What is needed:
Copy every line below where the string "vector" is found.

Data provided:
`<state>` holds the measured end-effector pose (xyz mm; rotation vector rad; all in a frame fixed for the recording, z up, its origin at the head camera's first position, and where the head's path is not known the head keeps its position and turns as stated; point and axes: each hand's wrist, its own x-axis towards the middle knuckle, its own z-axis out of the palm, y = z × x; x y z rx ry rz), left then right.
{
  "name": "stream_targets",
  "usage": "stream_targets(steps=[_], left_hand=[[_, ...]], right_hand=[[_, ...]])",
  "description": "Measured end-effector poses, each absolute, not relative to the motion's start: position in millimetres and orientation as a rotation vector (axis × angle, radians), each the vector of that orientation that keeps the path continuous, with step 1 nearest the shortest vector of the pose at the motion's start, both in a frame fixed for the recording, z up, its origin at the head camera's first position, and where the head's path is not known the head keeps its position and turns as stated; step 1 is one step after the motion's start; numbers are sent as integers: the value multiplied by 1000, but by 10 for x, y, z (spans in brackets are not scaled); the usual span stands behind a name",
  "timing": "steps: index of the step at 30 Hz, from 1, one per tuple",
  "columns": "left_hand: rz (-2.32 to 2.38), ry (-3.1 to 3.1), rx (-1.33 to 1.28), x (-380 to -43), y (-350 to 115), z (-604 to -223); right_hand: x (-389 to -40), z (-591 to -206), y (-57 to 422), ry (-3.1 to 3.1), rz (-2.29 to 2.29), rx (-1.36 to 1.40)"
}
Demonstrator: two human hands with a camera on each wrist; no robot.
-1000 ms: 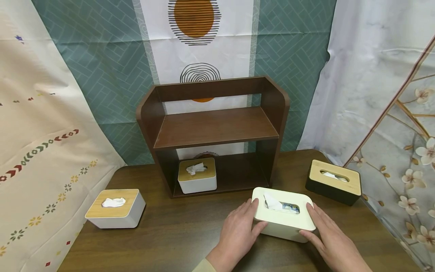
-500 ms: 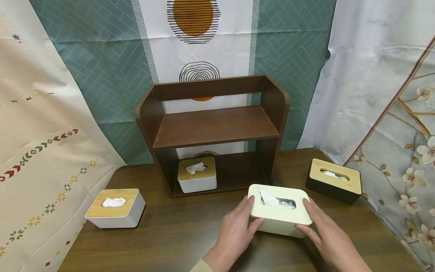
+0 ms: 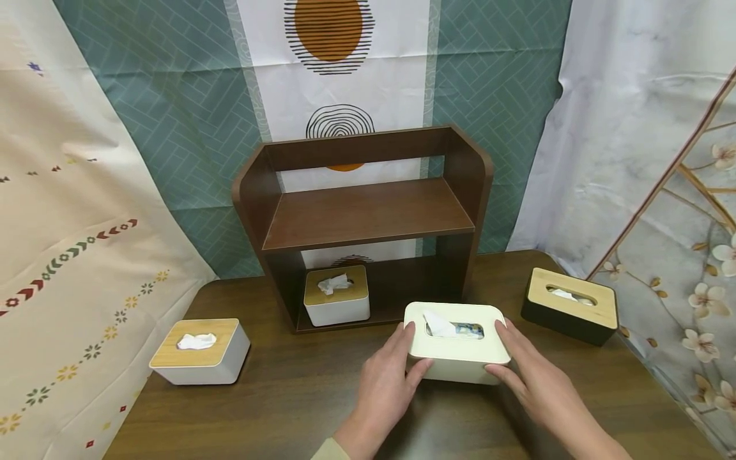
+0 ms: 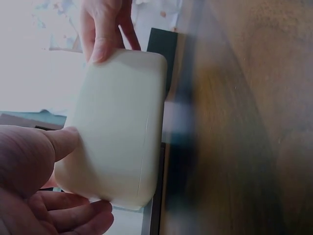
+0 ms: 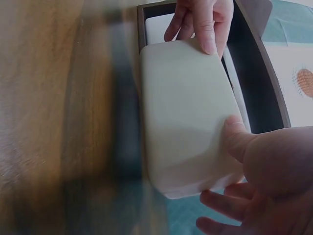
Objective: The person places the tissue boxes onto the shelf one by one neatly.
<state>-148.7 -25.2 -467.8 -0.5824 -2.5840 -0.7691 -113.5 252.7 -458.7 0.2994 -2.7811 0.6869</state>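
Note:
A cream tissue box (image 3: pixel 460 367) with a white tissue poking from its oval slot is held level between both hands, in front of the brown shelf. My left hand (image 3: pixel 385 383) grips its left end, thumb on the near face and fingers round the side. The right hand (image 3: pixel 535 380) grips the opposite end in the same manner. Both wrist views show the box's plain near side; in the left wrist view the tissue box (image 4: pixel 117 122) stands clear of the wooden table, a gap showing below it.
A two-tier brown shelf (image 3: pixel 368 214) stands at the back, with a white, wood-topped tissue box (image 3: pixel 339 310) on its lower left. Another white one (image 3: pixel 198 358) sits at the table's left. A black tissue box (image 3: pixel 566 319) with a wooden lid lies at the right. Patterned cloths hang around.
Both hands have carried the cream tissue box leftward and slightly up and away, toward the shelf. It has turned a little, its front edge now nearly level. The other boxes stay put.

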Motion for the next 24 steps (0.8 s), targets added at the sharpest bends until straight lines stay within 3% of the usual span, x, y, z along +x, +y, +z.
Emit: stream_targets(steps=[24], left_hand=[[-802, -2583, -381, -1661, -466, -4632]], right_hand=[[-1595, -4524, 2229, -2673, 798, 438]])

Answer to this exercise:
`<state>` holds the measured end-effector pose (xyz mm; rotation vector rad; all in a frame fixed for the recording, z up, its origin at the head camera's first position, and where the head's path is not known the head keeps its position and turns as stated; point and axes: each hand's wrist, its own x-axis towards the middle knuckle, its own z-axis out of the palm, y = z × x; x y z rx ry rz), left then right.
  "description": "Measured end-effector poses, each absolute, not relative to the motion's start: position in millimetres and orientation as a rotation vector (axis × angle, radians), each the vector of that orientation that keeps the path continuous, with step 1 nearest the shortest vector of the pose at the motion's start, both in a frame fixed for the recording, z up, its origin at the head camera's first position, and where the head's path is not known the head keeps its position and turns as stated; step 1 is one step after the motion's start; numbers are sent as integers: the value multiplied by 1000, but by 10 for x, y, z (spans in brackets are not scaled); the usual span stands behind a name",

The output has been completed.